- _Your instructions_: Please repeat the lines below exactly. Begin with the line containing "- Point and" and go on through the line containing "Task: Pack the".

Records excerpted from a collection
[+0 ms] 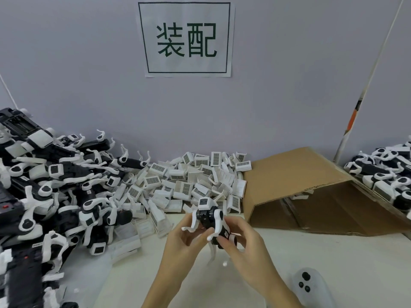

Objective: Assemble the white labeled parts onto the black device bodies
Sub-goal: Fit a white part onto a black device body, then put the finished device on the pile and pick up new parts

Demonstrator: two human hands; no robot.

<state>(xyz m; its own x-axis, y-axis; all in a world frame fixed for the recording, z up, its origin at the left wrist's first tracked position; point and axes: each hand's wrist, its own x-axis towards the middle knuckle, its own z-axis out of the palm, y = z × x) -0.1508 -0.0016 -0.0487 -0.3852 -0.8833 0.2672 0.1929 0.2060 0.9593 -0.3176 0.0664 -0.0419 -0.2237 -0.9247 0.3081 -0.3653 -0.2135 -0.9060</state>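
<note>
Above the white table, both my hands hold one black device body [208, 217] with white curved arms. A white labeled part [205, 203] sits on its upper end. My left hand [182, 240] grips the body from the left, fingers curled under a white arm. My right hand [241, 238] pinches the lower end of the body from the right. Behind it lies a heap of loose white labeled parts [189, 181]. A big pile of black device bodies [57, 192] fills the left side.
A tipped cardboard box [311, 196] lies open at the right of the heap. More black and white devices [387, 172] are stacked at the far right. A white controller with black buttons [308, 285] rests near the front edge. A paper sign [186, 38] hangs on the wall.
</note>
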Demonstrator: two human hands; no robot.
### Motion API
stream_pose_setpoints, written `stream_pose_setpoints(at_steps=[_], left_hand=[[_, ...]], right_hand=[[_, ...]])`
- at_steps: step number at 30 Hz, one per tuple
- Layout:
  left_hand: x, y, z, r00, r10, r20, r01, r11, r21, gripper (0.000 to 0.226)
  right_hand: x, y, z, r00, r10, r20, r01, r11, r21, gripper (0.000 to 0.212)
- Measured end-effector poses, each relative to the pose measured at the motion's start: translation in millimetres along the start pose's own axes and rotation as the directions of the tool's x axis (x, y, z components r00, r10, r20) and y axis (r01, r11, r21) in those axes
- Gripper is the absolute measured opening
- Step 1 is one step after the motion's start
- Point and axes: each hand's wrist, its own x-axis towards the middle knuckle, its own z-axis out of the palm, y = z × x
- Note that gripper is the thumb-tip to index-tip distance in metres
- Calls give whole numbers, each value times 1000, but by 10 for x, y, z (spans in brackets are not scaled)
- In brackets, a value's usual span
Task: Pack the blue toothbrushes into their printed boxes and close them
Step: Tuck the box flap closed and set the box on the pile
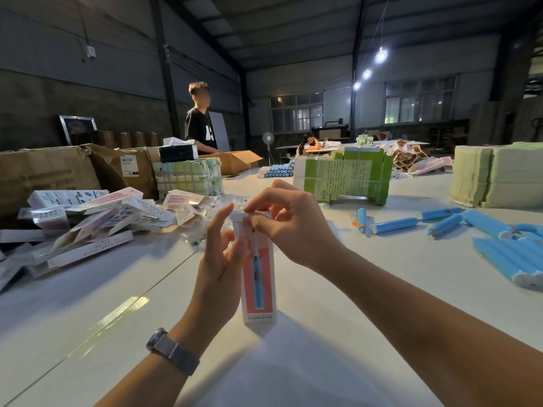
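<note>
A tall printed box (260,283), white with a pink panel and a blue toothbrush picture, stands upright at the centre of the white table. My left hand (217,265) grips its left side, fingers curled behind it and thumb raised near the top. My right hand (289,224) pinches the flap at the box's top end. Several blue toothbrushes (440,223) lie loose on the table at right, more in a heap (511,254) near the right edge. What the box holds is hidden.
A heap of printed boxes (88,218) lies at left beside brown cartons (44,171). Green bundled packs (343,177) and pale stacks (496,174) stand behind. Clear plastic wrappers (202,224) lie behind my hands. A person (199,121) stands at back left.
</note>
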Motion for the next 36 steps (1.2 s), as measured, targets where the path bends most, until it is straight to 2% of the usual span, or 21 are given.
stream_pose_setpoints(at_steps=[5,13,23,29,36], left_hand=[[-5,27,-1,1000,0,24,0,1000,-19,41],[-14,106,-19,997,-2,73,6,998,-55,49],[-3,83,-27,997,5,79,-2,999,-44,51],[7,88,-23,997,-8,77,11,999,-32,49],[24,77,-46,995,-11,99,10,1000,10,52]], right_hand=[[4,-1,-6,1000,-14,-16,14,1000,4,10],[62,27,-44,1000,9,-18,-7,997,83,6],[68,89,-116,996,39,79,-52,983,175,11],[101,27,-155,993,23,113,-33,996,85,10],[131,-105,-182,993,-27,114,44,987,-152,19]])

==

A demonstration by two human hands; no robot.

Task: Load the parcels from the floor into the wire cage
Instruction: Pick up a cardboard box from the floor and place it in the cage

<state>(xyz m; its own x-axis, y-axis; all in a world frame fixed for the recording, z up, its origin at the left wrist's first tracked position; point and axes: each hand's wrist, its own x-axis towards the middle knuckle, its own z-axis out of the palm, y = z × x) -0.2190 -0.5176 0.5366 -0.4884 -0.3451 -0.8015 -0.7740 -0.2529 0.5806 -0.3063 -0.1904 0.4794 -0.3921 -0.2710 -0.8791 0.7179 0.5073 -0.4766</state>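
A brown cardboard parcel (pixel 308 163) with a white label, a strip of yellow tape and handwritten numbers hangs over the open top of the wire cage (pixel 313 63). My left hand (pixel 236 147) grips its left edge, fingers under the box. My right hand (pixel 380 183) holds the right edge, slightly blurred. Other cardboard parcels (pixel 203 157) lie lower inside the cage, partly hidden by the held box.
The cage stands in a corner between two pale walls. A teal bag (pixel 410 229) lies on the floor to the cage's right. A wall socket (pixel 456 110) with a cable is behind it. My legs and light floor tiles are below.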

- _Written answer_:
- Point and axes: each hand's wrist, its own x-axis towards the middle knuckle, its own z-axis out of the palm, y = z × x
- Note that gripper is the thumb-tip to index-tip distance in metres
- Calls give whole numbers, each value times 1000, but by 10 for x, y, z (spans in brackets are not scaled)
- In brackets, a value's usual span
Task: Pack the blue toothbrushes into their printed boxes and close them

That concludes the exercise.